Increasing efficiency with the lowest possible consumption of materials is the biggest challenge for car factory owners. Read how we used data science to help a leading brand on the global automotive market to improve the prediction of materials consumption.



Our client, a German car manufacturer, wanted to predict daily glue consumption based on the type and number of parts that enter the factory on a given day. The purpose of daily consumption prediction was to improve the planning of glue stores and save unnecessary purchases.

The client turned to the data scientists team from Stremedia to verify the idea of the internal team, refine the business side of the project and conduct analysis using artificial intelligence (machine learning). 



Our data scientists conducted a full business interview to match the most adequate solution. They collected information about how the factory works, what data the customer has, and when data is collected, to create a model for data analysis.


The challenge that was encountered is the client had only a small amount of data. For this reason, regularized linear models with feature elimination were used in analytical work.

For each model that we are building, we go through iterations and repeat the below steps(we start with all the car parts amounts as features):
  • 1. Cross validate (check the performance of) the model with the car parts data that we still didn’t remove.
  • 2. Remove the part that got the lowest ratio (“relevance score” from the model)


Looking at the average cross-validation errors performed on smaller and smaller sets of parameters, we decided on the optimal number of parts that enter the model. For each value described – with the help of cross-validation and correlation analysis – features were developed that allow the value to be described best and a suitable model was built.

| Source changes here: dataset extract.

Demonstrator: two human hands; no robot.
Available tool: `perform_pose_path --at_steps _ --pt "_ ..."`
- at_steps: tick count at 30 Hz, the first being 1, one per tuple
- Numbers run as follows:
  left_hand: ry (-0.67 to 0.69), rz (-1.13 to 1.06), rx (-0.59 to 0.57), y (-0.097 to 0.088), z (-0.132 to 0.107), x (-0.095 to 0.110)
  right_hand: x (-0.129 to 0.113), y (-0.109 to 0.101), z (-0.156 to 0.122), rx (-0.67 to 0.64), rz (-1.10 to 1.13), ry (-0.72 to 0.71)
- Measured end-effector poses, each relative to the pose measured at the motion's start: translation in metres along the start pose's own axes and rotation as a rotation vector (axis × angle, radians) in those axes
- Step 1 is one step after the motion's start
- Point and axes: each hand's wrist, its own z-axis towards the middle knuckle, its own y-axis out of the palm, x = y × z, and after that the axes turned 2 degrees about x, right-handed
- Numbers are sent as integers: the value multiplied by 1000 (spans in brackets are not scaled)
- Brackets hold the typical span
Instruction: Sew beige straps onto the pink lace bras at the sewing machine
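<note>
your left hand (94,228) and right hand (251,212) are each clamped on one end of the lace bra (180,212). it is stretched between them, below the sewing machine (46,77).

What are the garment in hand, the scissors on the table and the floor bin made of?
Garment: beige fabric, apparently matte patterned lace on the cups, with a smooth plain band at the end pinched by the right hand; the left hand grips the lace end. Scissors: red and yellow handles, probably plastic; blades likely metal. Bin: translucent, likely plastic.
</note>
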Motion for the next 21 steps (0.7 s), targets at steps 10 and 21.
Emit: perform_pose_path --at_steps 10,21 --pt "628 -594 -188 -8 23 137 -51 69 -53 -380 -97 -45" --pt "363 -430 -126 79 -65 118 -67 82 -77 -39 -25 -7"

Pic. 1 A set of test data to check the model


In the chart on the left (chart of expected consumption relative to the real one), the closer the dots are, the better. On the right, blue is real adhesive consumption, and yellow is expected consumption. They are sorted so that you can see how high the values are. This means that a significant amount of glue is used.


For more data, the team would consider using random forest or simple neural networks. With huge numbers of data points, even more complex neural architectures or gradient boosting methods like XGBoost or Light GBM would be used.


As a result, we improved the quality of materials consumption prediction by 15%, according to the weighted mean absolute percentage error. In a longer perspective, this prediction leads to more accurate planning and waste reduction in the manufacturing process.


In the abovementioned work, the model used jupyter environment for Python and the scikit learn and pandas libraries.